4. Considérant que si la liberté d’entreprendre constitue une liberté fondamentale au sens des dispositions de l’article L. 521-2 du code de justice administrative, cette liberté s’entend de celle d’exercer une activité économique dans le respect de la législation et de la réglementation en vigueur et conformément aux prescriptions qui leur sont légalement imposées ; qu’il est établi qu’au moins quatre salariés de l’entreprise, parmi les dix-huit dont la présence a été constatée dans l’établissement à l’occasion d’un contrôle effectué le 15 décembre 2015 par les services de police, se trouvaient dans une situation constitutive de travail illégal et que des faits similaires avaient été déjà relevés en 2014 ; qu’en conséquence, le préfet n’a pas manifestement excédé les pouvoirs qu’il tient des dispositions de l’article L. 8272-2 du code du travail en prenant la décision attaquée ; qu’il ressort des pièces du dossier que le préfet a, ainsi que l’exige l’article R. 8272-7 du code travail, mis la requérante en mesure de présenter ses observations avant de prendre l’arrêté contesté ; que, dès lors, s’il fait obstacle à l’exercice par la société Gunes de son activité professionnelle pendant une durée d’un mois, l’arrêté contesté ne saurait être regardé comme portant une atteinte manifestement illégale à la liberté d’entreprendre ; que, par suite, les conclusions de la SARL Gunes tendant à ce que le juge des référés fasse usage des pouvoirs qu’il tient de l’article L. 521-2 du code de justice administrative pour ordonner la suspension de l’arrêté contesté, ainsi que, par voie de conséquence, celles présentées au titre de l’article L. 761-1 du code de justice administrative ne peuvent qu’être rejetées ;

D E C I D E :


Article 1er : L’ordonnance du 10 octobre 2016 du juge des référés du tribunal administratif de Montreuil est annulée.
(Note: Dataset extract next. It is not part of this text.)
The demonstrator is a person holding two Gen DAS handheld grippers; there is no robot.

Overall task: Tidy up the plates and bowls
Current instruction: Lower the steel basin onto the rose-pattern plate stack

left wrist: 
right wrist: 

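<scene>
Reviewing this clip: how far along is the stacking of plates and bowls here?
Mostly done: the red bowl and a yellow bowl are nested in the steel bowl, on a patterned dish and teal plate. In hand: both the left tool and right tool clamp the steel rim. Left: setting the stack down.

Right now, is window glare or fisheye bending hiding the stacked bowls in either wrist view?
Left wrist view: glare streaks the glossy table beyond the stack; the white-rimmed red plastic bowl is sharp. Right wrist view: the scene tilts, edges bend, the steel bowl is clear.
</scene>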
Article 2 : La demande présentée par la SARL Gunes devant le juge des référés du tribunal administratif de Montreuil et les conclusions de son pourvoi présentées au titre des dispositions de l’article L. 761-1 du code de justice administrative sont rejetées.

Article 3 : La présente décision sera notifiée à la SARL Gunes et au ministre du travail.